## What is needed
Would you restate the full listing word for word and omit its pictures?

## Given data
——

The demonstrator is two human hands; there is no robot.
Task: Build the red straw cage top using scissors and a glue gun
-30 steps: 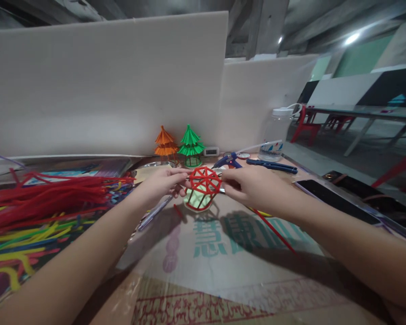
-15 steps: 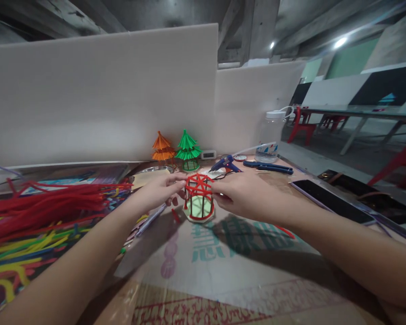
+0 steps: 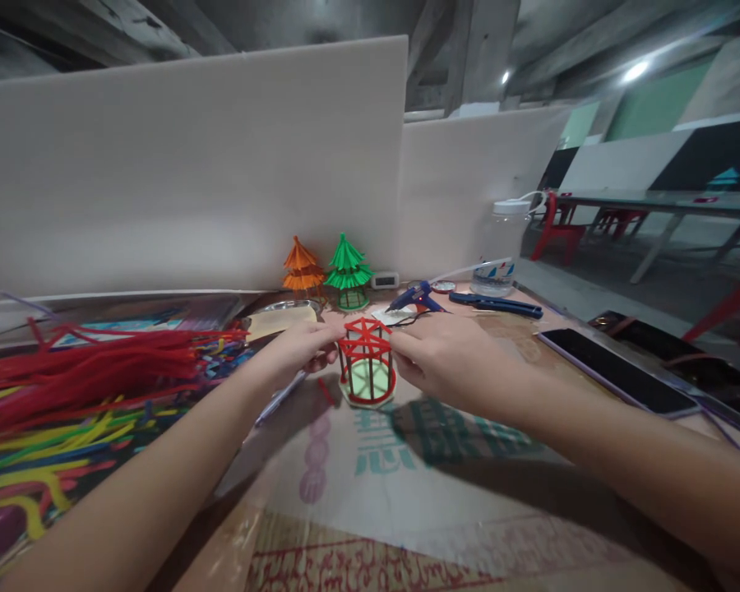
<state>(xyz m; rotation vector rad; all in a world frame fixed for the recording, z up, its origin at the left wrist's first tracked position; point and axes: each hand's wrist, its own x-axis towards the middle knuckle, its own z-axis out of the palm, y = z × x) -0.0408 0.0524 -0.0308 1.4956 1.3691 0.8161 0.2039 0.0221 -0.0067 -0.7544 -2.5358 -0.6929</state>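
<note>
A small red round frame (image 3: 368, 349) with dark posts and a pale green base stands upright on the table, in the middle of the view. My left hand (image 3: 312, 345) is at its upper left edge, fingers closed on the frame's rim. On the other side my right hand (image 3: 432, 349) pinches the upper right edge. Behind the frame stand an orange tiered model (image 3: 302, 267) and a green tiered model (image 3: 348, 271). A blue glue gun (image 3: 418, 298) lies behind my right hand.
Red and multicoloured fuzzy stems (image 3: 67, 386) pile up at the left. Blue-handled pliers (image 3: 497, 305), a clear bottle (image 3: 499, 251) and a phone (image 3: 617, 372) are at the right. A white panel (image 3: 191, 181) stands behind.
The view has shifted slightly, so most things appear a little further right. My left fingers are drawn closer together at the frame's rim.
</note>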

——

## Task response
The demonstrator is two human hands; there is no robot.
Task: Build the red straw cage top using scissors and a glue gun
-30 steps: 
-15 steps: 
+0 steps: 
<state>(xyz m; rotation vector rad; all in a world frame fixed for the recording, z up, its origin at the left wrist's first tracked position; point and axes: each hand's wrist, its own x-axis towards the middle knuckle, its own z-axis out of the palm, y = z × x) -0.0408 0.0524 -0.0308 1.4956 1.3691 0.8161 0.2039 0.0221 -0.0067 -0.7544 -2.5358 -0.6929</state>
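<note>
A small red round frame (image 3: 368, 349) with dark posts and a pale green base stands upright on the table, in the middle of the view. My left hand (image 3: 312, 345) is at its upper left edge, fingers closed on the frame's rim. On the other side my right hand (image 3: 432, 349) pinches the upper right edge. Behind the frame stand an orange tiered model (image 3: 302, 267) and a green tiered model (image 3: 348, 271). A blue glue gun (image 3: 418, 298) lies behind my right hand.
Red and multicoloured fuzzy stems (image 3: 67, 386) pile up at the left. Blue-handled pliers (image 3: 497, 305), a clear bottle (image 3: 499, 251) and a phone (image 3: 617, 372) are at the right. A white panel (image 3: 191, 181) stands behind.
The view has shifted slightly, so most things appear a little further right. My left fingers are drawn closer together at the frame's rim.
</note>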

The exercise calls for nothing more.